Simpósio cósmico
A sala de reuniões vazia aguardava a chegada de ilustres celebridades (ou deveria dizer entidades?) nacionais para um importante encontro. Ali estariam juntos os maiores nomes da nossa cultura espiritual: bruxos, curandeiros, videntes, médiuns, progenitores-de-santo (refiro-me a pais e mães-de-santo), quiromantes, esotéricos, especialistas em anjos, cabalistas, entre outros, além da presença inevitável dos gnomos, duendes, leprechaus, anjos, fantasmas e entidades etéreas em geral.
A idéia era ótima: promover um congraçamento telúrico entre os maiores expoentes do misticismo e da religião multi-étnica brasileira. Afinal, um país de diversas influências culturais, resultado de uma fusão complexa de várias raças e credos, só poderia ter um caldo religioso tão diverso e encorpado.
Os convidados já estavam chegando, incorporados ou à paisana, sozinhos ou em bandos, com seus trajes típicos, adereços de toda sorte.

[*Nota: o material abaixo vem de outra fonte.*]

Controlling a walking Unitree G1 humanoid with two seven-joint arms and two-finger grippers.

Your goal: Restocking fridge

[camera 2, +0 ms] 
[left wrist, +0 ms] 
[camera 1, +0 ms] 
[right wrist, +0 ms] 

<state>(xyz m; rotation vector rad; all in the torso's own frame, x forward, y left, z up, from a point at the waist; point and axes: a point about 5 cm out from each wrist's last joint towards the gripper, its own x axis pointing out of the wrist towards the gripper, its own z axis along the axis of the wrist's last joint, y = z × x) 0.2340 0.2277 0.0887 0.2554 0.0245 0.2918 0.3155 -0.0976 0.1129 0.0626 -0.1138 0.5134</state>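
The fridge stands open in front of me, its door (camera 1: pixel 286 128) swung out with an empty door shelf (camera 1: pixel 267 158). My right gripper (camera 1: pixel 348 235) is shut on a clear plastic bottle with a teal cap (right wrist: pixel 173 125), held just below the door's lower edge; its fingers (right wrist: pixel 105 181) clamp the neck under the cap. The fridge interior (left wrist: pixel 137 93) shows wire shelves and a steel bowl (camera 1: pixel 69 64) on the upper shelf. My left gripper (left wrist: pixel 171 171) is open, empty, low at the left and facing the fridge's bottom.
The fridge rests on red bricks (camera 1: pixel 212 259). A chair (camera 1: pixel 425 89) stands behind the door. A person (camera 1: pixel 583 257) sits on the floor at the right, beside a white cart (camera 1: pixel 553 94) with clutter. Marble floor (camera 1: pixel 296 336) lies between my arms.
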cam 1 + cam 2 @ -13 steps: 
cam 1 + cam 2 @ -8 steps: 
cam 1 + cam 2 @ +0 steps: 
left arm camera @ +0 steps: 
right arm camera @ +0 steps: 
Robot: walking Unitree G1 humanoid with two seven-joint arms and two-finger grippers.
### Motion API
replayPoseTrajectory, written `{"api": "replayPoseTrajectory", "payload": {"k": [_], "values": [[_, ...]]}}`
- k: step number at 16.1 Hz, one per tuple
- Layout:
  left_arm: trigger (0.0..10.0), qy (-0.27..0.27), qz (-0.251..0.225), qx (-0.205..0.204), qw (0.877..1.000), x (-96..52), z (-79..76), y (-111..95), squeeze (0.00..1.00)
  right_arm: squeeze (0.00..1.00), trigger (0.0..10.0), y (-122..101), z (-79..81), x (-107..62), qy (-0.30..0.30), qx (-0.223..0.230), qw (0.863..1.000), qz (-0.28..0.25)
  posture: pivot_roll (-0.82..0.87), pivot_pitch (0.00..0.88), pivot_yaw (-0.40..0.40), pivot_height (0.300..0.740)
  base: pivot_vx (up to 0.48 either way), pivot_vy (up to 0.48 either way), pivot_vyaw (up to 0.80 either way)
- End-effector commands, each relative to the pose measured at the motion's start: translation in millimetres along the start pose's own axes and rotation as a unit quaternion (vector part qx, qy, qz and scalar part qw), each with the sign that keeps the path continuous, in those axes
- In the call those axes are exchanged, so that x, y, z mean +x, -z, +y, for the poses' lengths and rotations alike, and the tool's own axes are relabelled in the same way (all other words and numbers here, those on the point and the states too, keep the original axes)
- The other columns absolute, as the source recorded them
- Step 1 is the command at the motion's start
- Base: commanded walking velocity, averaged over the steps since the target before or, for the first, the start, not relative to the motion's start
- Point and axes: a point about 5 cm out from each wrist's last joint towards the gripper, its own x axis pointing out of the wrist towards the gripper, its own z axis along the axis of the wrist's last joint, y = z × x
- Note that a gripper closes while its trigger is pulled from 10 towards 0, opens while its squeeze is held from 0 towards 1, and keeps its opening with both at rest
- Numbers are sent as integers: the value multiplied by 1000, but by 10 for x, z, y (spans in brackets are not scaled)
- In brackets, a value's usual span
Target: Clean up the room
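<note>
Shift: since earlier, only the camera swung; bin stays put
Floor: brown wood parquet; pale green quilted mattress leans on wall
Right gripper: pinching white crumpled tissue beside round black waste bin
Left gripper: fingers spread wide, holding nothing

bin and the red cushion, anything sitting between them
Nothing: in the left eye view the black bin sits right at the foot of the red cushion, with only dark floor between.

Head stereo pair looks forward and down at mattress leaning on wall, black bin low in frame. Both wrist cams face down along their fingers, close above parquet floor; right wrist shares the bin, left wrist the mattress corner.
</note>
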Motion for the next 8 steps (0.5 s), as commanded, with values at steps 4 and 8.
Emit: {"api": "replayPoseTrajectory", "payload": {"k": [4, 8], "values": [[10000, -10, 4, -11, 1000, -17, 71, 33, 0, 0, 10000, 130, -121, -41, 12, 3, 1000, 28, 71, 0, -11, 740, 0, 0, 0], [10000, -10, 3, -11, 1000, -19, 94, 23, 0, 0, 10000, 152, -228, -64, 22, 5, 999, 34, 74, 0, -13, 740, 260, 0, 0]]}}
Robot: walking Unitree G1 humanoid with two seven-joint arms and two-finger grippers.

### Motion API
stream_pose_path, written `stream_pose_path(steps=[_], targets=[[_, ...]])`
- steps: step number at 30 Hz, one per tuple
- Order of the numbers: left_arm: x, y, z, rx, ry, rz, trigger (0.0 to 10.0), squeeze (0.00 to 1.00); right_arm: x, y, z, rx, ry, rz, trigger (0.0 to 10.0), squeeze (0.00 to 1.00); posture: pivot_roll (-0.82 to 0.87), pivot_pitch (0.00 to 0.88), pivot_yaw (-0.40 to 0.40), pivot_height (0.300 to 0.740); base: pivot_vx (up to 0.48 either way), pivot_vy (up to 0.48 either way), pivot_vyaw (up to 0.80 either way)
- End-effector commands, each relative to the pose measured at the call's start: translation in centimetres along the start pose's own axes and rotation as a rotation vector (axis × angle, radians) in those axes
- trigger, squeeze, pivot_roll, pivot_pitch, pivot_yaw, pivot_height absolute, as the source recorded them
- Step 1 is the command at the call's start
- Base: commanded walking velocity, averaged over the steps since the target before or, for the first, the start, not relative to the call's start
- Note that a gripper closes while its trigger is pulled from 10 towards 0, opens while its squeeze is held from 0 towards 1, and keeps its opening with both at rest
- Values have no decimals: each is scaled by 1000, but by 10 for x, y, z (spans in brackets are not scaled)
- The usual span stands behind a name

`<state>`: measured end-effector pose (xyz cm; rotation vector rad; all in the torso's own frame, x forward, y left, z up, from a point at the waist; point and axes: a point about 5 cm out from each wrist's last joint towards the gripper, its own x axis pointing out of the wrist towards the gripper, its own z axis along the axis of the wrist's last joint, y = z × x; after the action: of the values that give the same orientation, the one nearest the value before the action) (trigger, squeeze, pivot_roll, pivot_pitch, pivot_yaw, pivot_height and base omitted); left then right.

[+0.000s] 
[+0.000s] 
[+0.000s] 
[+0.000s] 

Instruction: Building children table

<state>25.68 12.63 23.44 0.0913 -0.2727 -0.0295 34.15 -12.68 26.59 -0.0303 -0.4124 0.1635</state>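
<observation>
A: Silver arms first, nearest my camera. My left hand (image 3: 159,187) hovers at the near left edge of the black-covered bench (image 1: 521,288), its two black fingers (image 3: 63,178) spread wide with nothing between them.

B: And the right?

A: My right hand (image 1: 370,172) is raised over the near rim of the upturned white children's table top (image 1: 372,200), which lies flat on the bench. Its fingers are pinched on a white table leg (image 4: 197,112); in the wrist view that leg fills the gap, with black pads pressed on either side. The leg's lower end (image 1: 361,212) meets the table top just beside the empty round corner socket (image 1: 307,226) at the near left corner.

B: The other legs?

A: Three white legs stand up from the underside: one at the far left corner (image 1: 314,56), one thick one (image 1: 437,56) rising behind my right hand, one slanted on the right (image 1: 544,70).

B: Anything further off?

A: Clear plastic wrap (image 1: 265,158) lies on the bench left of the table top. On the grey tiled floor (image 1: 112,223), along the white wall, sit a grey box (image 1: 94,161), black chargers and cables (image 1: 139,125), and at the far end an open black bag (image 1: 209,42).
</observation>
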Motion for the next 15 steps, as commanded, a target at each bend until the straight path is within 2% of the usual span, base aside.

Alguns penetras também já se encontravam ali: é difícil barrar a entrada de almas penadas sem ingresso.
A muitos quilômetros do ginásio, um carro quebrado. O capô aberto, dois homens olhando para o motor. Um deles, o dono do automóvel, queixava-se:
— Depois falam que carro importado é que é bom. Esse aqui é zero, alemão e parou. Você viu quantos fusquinhas velhos passaram por nós?
A irritação não era sem fundamento. Tratava-se de Saulo Botelho, um dos mais famosos bruxos da cidade, vendedor de milhares de livros, um escritor de best-sellers. Tinha acabado de desobstruir um enorme engarrafamento na marginal Tietê com o intuito de não aumentar seu atraso, que já era enorme, e de repente o carro pára. Que diabo!
— É mas a culpa não é dos alemães. O Fusca é alemão!
Brilhante observação. Pai Dudu era mesmo genial. E o fusca era a prova irrefutável de que o homem evoluiu demais. Tanto que tiraram o oblongo e desconfortável de linha (contrariando o desejo daquele presidente topetudo). Pai Dudu, sempre cheio de idéias incríveis, sugeriu:
— Não é o carburador?
— Não. Esse carro nem tem carburador. Tem injeção.
— Então vai ver que é isso: a agulha quebrou. Vamos até uma farmácia comprar outra seringa...
— Não, Dudu, menos. Tô falando de injeção eletrônica. Quer dizer que não tem carburador: o computador é que faz a mistura entre o ar a o combustível. Entendeu?
— Áfe...
De dentro do carro vinha uma voz irritada:
— Eu não disse? Eu avisei...
Mãe Dinorá estava uma arara. Tão possessa que nem se dera ao trabalho de sair do carro. Até porque sua especialidade é previsões, não mecânica automobilística. Ela havia previsto que alguma coisa estranha envolvendo pessoas e máquinas iria acontecer naquele ano. Dito e feito.
— Eu avisei...
— Já ouvi, Mãe Dinorá. Já ouvi. Mas a senhora precisa ser mais específica em suas previsões. Como é que eu ia saber que isso ia acontecer! Inferno!
— Bate na boca, Saulo, que Exu vem atrás! Dá três voltas pulando no pé esquerdo, com os braços cruzados, cantando uma oração pra Oxum!
— Pra quê, Dudu?
— Pra espantar a energia negativa. Você falou o nome do Cão. Isso atrai maus fluidos.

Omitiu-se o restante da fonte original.